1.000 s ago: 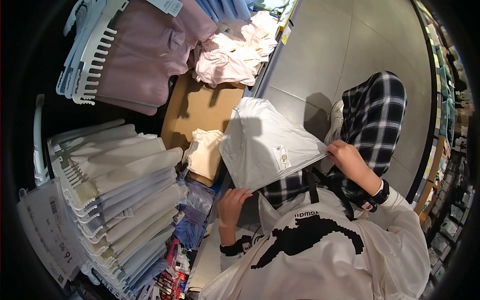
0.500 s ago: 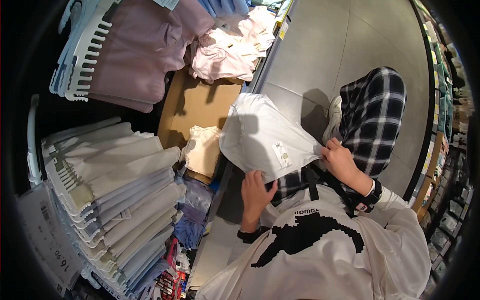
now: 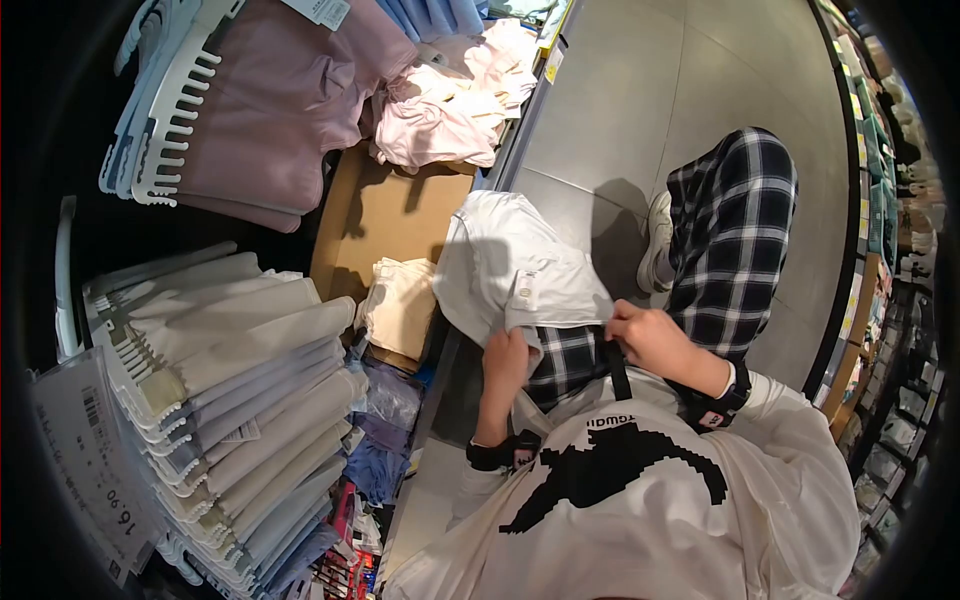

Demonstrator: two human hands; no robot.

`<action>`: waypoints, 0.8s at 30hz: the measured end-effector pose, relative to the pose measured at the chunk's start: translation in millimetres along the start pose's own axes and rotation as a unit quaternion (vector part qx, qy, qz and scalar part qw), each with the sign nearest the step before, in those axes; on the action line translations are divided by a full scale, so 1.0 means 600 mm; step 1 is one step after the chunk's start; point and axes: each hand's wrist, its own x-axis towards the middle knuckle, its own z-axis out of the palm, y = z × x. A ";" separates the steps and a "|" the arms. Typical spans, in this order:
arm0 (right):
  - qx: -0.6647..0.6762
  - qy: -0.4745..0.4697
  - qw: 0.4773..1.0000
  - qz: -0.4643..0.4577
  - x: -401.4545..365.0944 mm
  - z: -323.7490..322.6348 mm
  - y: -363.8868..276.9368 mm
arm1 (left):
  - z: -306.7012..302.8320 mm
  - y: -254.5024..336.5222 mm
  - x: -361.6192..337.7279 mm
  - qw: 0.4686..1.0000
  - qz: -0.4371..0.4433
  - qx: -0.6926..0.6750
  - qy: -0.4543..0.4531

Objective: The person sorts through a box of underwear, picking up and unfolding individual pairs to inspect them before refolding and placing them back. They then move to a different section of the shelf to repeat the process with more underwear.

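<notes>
A soft white garment (image 3: 500,240) is spread between my hands over my lap, its far part reaching toward the shelf edge. A small printed label (image 3: 525,289) shows on its near side. My left hand (image 3: 505,362) is closed on the near left edge, where a bit of cloth hangs folded by the fingers. My right hand (image 3: 645,335) pinches the near right corner, fingertips together. The near edge runs fairly straight between the two hands. Plaid trousers (image 3: 735,230) lie just beyond and below the right hand.
White and pale blue garments (image 3: 260,370) hang packed on the left, beside a price card (image 3: 95,460). Folded cream cloth (image 3: 398,305) lies by a cardboard box (image 3: 400,205). Pink garments (image 3: 440,120) are heaped farther up. Another stocked shelf (image 3: 880,220) borders the aisle floor (image 3: 610,100) on the right.
My left fingers have closed on the garment's edge, which was flat beside them before. My right hand has moved left and slightly down, and the cloth with its label has shifted left.
</notes>
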 end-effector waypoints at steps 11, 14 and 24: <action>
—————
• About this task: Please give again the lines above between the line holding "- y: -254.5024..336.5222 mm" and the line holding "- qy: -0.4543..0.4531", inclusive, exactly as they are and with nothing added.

• Solution to the problem:
  - y: -254.5024..336.5222 mm
  - x: -361.6192..337.7279 mm
  - qw: 0.4686..1.0000
  - qz: -0.4371..0.4433
  - qx: -0.6926..0.6750
  - qy: -0.4543..0.4531

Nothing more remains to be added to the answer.